Его щедрость никак не была связана с последними известиями; он частенько давал людям неслыханные суммы, но в частном порядке и никак иначе. Пруст, как он читал, имел обыкновение оставлять на чай все 100 процентов от суммы заказа, и Мардер порой следовал его примеру. Сам он вырос в семье скромного достатка, но теперь был богат, причем втайне ото всех. И разбогател он благодаря такому нелепому стечению удачных обстоятельств, что так никогда и не принял свою обеспеченность как нечто должное и этим отличался почти от всех знакомых ему богачей: владеть состоянием, не чувствуя прав на него, – это, по опыту Мардера, было редкостью. Тот факт, что он продолжал работать, причем в должности, не предполагавшей чрезмерных доходов, был нехарактерной для него хитростью, прикрытием. Только его адвокат и бухгалтер знали, сколько он на самом деле стоит. При оглашении завещания его детей и нескольких других наследников ждал невероятный сюрприз.

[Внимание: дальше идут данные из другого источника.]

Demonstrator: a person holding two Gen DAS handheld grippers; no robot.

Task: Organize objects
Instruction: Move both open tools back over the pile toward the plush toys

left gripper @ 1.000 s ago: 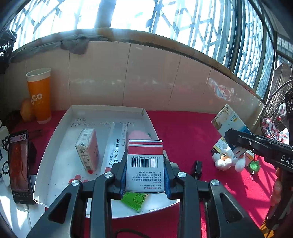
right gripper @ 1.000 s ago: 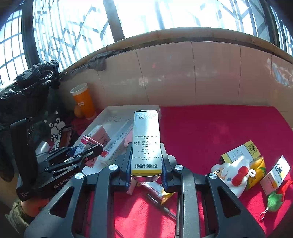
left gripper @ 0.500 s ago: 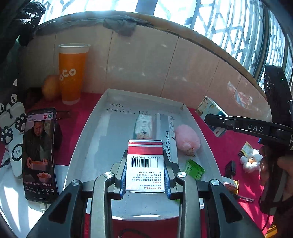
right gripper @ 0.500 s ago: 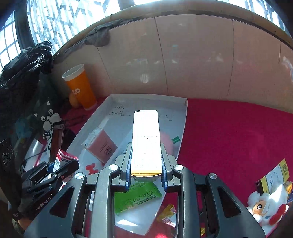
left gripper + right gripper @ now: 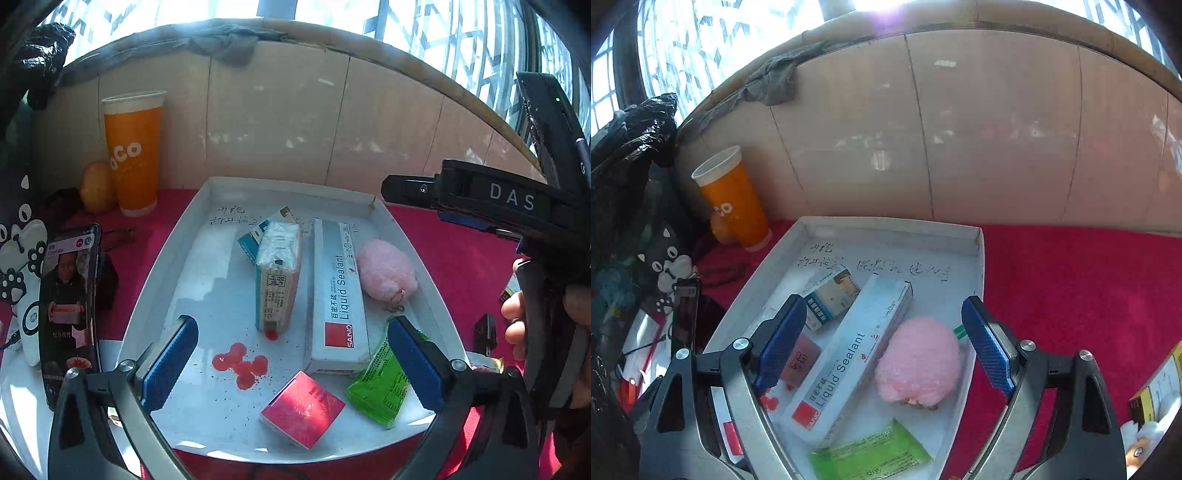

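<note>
A white tray [image 5: 207, 280] on the red cloth holds a red box [image 5: 301, 410], a green packet [image 5: 380, 384], a long Liquid Sealant box [image 5: 338, 295], a pink pompom [image 5: 386, 269], an orange-sided box [image 5: 277, 280] and a teal and white box [image 5: 255, 236]. My left gripper [image 5: 291, 365] hangs over the tray's near end with jaws opening, and the red box lies free just below them. My right gripper [image 5: 884, 343] is opening over the sealant box [image 5: 849, 354] and pompom [image 5: 919, 363], pressing on neither. The teal box [image 5: 831, 295] leans beyond its left finger.
An orange paper cup [image 5: 133, 155] and a yellow fruit [image 5: 96, 186] stand at the tiled wall left of the tray. A lit phone [image 5: 70, 310] leans at the left edge. A hand [image 5: 517, 317] holds the right gripper [image 5: 406, 190]. Small boxes [image 5: 1156, 395] lie far right.
Both grippers moved over the tray and opened. The red and white box left my left fingers and lies in the tray. The long white box is gone from my right fingers.
</note>
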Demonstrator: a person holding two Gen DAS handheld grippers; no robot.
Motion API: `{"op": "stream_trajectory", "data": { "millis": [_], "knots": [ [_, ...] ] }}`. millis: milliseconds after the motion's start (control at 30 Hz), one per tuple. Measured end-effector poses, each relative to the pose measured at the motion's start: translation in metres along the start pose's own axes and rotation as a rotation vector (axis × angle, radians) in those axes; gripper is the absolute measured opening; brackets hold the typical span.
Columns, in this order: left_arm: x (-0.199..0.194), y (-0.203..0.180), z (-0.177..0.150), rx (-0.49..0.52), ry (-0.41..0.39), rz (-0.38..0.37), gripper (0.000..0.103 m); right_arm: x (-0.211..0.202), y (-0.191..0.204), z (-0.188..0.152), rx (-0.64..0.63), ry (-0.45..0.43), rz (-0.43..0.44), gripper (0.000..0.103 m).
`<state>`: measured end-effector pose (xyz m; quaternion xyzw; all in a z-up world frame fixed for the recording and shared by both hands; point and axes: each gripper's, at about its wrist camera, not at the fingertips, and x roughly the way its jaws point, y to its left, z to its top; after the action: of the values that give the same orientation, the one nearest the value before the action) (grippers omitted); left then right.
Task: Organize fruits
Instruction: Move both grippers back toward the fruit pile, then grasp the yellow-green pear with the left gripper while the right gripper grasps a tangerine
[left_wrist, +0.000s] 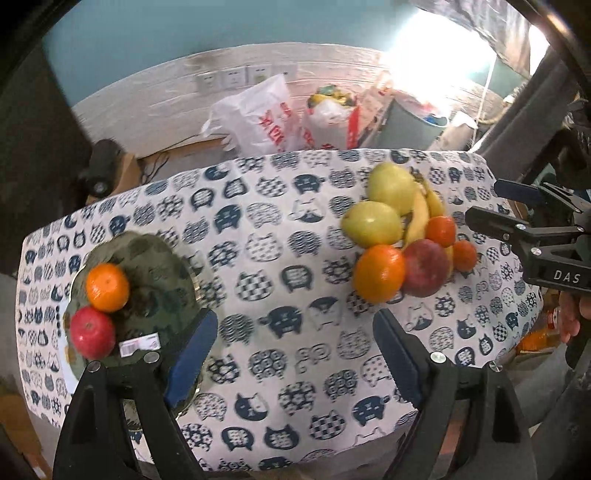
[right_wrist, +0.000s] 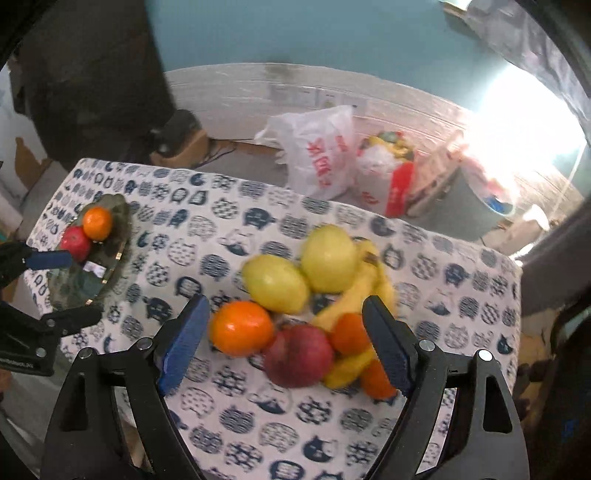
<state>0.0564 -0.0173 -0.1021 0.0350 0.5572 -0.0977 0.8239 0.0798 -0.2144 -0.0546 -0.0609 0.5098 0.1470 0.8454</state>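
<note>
Covering most of both views is a table draped in a white cloth printed with navy cat faces, and everything else sits on it. Next in size is the dark green glass plate with a thin gold rim, at the lower left of the left wrist view and the middle left of the right wrist view; it holds one orange mandarin touching a red apple, and a white label shows near its lower edge. Well apart from the plate, at the right of the left wrist view and the centre of the right wrist view, lies the loose fruit heap: two yellow-green pears, a bunch of yellow bananas, a large orange, a second red apple and smaller oranges behind (blurred, so their count is unclear). The left gripper hangs with its blue-padded jaws spread wide and nothing between them, its left finger over the plate's edge. The right gripper is likewise spread wide, gripping nothing, its jaws framing the heap in its own view.
</note>
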Motion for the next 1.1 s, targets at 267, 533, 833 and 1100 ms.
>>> {"op": "stream_trajectory", "data": {
  "millis": [267, 533, 833, 1100],
  "knots": [
    [0.005, -0.035, 0.015, 0.042, 0.003, -0.042, 0.087, -0.006, -0.048, -0.024, 0.079, 0.010, -0.031, 0.084],
    [0.020, -0.063, 0.026, 0.088, 0.014, -0.066, 0.087, -0.003, -0.086, -0.048, 0.157, 0.039, -0.056, 0.084],
    [0.058, -0.073, 0.026, 0.121, 0.084, -0.060, 0.087, 0.040, -0.103, -0.072, 0.161, 0.153, -0.043, 0.084],
    [0.079, -0.073, 0.028, 0.111, 0.130, -0.069, 0.087, 0.074, -0.110, -0.089, 0.142, 0.243, -0.045, 0.084]
  ]
}}
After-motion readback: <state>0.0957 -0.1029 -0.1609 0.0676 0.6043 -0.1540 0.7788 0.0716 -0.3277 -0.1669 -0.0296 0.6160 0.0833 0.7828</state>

Шагая на юг по Бродвею, он набрел на огромное промышленное здание с декоративным чугунным литьем на фасаде. На первом этаже располагался ряд элегантных ресторанчиков и бутиков, остальные были отданы под элитное жилье. Однако во времена его детства здесь находилась типография, в которой его отец тридцать лет проработал линотипистом. Каждый раз, когда Мардер проходил мимо, у него немножко щемило сердце. Возможно, дело в банальной ностальгии, но Мардер полагал, что с городом творится что-то неладное – по большому счету, Нью-Йорк превратился в место обитания очень богатых людей и тех, кто обслуживает их нужды. Он скучал по городу своего детства – крупнейшему порту, в который стекались грузы со всего мира. Тот город был волнующим и все же понятным, совсем не похожим на нынешний, – теперь сюда не доставляют ничего, кроме цифр, тут не производят ничего, кроме денег. Мардер полагал, что уж по этой стороне города он в отпущенное ему время скучать не станет.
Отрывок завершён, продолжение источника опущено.